Custom PyTensor Op to calculate an analytical gradient (original) (raw)
Hello,
I would like to implement a custom PyTensor Op to give me out a value, EA, while taking an analytical gradient of this function and passing it to pymc to continue forward. The gradient of the function I want to use has been implemented in this paper (Equations A5 and A6)
Here:
\begin{align*} \frac{\partial E}{\partial M} &= \frac{1}{1-e\cos E(t)} \end{align*}
and
\begin{align*} \frac{\partial E}{\partial e} &= \frac{\sin E(t)}{1-e\cos E(t)} \end{align*}
The current function I already have is:
class KeplerSolverOp(Op):
__props__ = ()
def make_node(self, M, e):
M = as_tensor_variable(M)
e = as_tensor_variable(e)
return Apply(self, [M, e], [M.type(), e.type()])

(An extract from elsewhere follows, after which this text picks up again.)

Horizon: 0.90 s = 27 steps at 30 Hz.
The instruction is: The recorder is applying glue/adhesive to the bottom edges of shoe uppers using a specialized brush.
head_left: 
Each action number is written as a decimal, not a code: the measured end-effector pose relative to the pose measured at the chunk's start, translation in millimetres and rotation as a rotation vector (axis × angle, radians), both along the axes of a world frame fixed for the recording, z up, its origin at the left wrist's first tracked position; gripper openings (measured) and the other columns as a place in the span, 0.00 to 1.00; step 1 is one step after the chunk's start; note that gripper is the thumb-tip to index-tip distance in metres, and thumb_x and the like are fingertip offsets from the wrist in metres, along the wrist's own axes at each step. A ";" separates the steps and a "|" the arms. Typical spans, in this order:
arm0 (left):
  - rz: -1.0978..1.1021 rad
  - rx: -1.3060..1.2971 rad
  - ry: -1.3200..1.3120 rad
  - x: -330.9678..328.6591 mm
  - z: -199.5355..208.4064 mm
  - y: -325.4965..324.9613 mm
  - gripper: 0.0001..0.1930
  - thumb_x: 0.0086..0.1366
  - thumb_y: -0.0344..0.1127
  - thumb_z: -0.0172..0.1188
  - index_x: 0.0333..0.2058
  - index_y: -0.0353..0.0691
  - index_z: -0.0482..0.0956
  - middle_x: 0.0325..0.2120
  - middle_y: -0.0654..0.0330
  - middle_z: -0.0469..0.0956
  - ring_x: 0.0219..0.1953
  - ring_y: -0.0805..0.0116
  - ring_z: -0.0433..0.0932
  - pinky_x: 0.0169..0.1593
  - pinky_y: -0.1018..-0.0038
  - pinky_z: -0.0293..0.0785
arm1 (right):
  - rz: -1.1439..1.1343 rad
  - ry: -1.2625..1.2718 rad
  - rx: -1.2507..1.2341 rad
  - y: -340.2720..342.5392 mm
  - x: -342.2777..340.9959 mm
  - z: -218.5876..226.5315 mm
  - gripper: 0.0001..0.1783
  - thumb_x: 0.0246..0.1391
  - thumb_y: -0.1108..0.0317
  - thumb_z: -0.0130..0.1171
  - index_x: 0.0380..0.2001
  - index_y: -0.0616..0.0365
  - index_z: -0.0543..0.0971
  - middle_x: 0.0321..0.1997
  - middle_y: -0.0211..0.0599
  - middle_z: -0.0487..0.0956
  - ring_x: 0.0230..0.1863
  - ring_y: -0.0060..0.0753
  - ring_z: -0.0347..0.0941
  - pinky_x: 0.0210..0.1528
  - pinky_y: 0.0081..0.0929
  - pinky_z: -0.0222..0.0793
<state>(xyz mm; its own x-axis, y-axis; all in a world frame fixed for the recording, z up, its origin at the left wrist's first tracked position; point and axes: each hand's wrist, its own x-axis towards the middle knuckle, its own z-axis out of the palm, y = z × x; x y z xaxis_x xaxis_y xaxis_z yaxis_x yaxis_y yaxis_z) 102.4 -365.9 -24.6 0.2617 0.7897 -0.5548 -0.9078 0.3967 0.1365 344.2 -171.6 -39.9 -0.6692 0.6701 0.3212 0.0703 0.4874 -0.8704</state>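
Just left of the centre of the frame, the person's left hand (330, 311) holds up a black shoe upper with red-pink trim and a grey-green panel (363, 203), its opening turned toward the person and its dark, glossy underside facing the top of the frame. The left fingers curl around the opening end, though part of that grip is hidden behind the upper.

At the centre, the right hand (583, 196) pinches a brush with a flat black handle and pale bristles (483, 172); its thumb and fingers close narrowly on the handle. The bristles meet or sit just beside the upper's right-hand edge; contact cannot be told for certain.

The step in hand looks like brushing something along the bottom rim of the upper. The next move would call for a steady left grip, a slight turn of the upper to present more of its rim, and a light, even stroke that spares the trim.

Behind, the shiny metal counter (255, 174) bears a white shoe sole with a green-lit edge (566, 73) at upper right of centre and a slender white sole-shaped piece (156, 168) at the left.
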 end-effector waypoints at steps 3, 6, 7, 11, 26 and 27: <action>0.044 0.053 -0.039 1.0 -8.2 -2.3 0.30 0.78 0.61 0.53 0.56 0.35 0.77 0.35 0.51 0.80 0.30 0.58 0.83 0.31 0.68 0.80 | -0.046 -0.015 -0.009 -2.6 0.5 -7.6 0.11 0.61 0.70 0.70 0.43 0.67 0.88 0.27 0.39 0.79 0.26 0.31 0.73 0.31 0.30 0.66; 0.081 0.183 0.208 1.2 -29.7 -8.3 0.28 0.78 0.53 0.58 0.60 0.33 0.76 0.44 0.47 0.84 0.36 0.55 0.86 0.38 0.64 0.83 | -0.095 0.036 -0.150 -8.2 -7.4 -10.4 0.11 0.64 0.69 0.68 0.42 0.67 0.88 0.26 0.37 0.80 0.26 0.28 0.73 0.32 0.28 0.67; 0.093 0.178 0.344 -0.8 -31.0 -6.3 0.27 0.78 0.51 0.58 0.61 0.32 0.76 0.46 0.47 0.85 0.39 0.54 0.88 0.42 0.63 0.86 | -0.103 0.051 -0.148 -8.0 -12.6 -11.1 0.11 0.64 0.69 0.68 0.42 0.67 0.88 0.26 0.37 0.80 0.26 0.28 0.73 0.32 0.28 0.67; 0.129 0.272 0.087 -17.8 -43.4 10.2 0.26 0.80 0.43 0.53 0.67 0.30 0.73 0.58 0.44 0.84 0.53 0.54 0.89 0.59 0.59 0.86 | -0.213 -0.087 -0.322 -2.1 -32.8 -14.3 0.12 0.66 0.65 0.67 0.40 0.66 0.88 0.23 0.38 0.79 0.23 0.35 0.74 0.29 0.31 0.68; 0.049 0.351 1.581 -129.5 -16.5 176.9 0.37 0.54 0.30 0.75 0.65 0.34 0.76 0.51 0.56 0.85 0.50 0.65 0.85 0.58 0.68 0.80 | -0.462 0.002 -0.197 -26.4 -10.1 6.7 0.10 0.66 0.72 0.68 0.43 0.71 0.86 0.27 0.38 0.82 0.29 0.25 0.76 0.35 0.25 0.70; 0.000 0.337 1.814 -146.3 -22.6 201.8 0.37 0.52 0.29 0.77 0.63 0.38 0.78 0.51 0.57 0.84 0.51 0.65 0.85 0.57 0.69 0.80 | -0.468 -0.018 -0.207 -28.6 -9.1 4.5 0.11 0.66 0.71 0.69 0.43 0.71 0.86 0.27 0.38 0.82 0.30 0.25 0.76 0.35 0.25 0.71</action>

def perform(self, node, inputs, output_storage):
M, e = inputs
EA = _calc_ecc_anom(M, e) # Compute ecc-anomly
output_storage[0][0] = EA
def grad(self, inputs, output_grads):
M, e = inputs
EA = _calc_ecc_anom(M, e)
sea = pm.math.sin(EA)
cea = pm.math.cos(EA)
temp = 1 - e * cea
dEA_dM = 1.0 / temp
dEA_de = (sea * EA) / temp
output_grads[0] = dEA_dM
output_grads[1] = dEA_de
return [dEA_dM, dEA_de]
The problem is that the output of “KeplerSolverOp” is a not an individual value that i’m expecting. As I was expecting to call it like:
kepler_solver_op = KeplerSolverOp()
eanom = kepler_solver_op(manom, ecc)
What could I be missing?
You defined an Op that has two outputs, M.type() and e.type(), so calling the Op returns two variables
Thank you for the fast response! If I want the output of my "KeplerSolverOp " to be “EA” from
EA = _calc_ecc_anom(M, e)
and the gradients
\begin{align*} \frac{\partial E}{\partial M} &= \frac{1}{1-e\cos E(t)} \end{align*}
and
\begin{align*} \frac{\partial E}{\partial e} &= \frac{\sin E(t)}{1-e\cos E(t)} \end{align*}
sent to PyMC to continue working then I should write the make_node like:
def make_node(self, M, e):
M = as_tensor_variable(M)
e = as_tensor_variable(e)
EA = _calc_ecc_anom(M, e)
return Apply(self, [M, e], [EA])
When I do that I get:
Blockquote
Traceback (most recent call last):
File “/Users/jrob/Desktop/School/NU/Research/Jason/gj504/pymc_GJ504.py”, line 77, in
raoff, deoff = kepler.calc_orbit(epoch, sma, ecc, inc, aop, pan, tau, plx, mtot, tau_ref_epoch=epoch[0])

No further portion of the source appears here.